+++ DATA BELOW +++

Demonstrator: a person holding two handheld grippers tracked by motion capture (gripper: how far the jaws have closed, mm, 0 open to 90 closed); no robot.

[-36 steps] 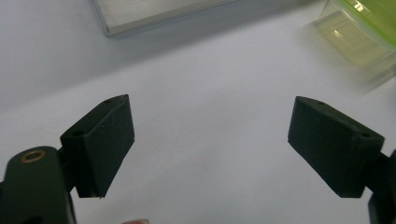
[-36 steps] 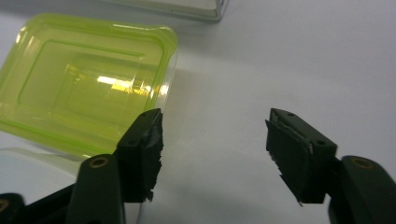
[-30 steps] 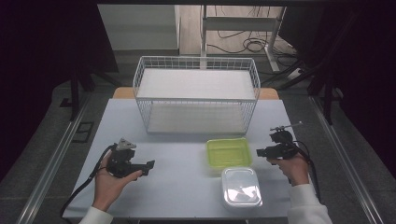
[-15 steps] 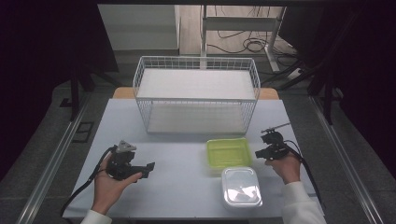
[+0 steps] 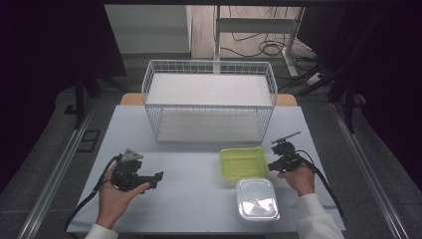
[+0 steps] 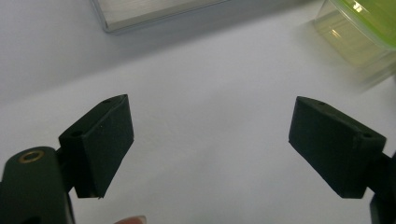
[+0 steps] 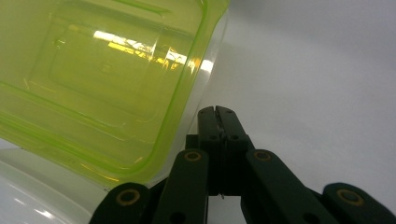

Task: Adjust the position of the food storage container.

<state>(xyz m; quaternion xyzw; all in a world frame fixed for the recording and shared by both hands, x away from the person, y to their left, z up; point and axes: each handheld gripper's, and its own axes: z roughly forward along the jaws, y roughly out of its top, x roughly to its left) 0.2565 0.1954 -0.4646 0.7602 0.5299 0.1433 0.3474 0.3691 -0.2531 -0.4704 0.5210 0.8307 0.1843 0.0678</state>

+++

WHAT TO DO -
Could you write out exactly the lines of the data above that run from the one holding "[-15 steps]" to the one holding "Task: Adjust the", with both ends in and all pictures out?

TASK RESULT -
[-15 steps] 
[+0 steps] 
[+0 steps] 
[+0 steps] 

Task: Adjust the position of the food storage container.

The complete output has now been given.